■ Task prompt: Find the lines in the material below that include the word "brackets", count them, and give that count alone.

■ Information shown:

┄┄┄┄┄┄

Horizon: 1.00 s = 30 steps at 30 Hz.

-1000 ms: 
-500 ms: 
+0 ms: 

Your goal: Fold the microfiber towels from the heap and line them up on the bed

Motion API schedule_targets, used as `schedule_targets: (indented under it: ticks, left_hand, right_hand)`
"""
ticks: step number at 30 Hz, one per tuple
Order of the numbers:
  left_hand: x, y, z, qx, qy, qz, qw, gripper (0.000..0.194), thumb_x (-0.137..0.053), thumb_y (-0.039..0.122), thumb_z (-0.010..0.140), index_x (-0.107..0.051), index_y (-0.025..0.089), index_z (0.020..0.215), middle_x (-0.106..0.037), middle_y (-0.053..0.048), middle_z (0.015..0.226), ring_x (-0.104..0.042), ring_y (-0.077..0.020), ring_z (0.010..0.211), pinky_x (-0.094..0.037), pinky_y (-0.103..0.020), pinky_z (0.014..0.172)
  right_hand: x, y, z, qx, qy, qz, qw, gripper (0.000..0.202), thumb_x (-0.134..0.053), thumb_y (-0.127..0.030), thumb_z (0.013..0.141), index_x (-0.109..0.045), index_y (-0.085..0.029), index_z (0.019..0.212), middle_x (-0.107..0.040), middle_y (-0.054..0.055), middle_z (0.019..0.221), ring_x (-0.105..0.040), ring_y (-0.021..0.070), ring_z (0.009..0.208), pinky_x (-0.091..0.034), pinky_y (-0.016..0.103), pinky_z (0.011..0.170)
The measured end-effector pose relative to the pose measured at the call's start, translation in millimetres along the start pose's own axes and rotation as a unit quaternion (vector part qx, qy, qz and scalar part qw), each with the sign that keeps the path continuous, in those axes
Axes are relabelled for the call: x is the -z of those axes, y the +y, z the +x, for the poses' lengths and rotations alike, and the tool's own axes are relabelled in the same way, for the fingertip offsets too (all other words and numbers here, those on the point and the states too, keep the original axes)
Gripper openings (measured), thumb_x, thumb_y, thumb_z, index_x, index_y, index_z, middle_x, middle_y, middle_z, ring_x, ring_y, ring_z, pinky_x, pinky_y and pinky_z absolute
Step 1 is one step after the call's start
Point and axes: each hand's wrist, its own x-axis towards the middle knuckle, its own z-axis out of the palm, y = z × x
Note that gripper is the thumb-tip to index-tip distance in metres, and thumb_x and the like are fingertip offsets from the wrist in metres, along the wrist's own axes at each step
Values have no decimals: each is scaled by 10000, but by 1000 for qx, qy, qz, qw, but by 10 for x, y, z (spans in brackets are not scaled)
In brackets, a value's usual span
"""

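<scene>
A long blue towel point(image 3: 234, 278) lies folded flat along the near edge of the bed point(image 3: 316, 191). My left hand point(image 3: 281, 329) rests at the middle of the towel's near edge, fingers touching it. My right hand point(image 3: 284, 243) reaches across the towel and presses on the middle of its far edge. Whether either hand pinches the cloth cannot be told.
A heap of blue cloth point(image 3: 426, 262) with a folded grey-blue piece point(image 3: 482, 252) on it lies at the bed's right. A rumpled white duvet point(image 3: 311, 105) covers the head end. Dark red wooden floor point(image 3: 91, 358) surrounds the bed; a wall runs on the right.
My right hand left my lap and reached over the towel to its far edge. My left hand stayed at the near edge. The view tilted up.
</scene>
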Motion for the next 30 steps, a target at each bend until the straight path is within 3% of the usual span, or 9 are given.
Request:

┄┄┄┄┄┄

■ Exercise solution: 2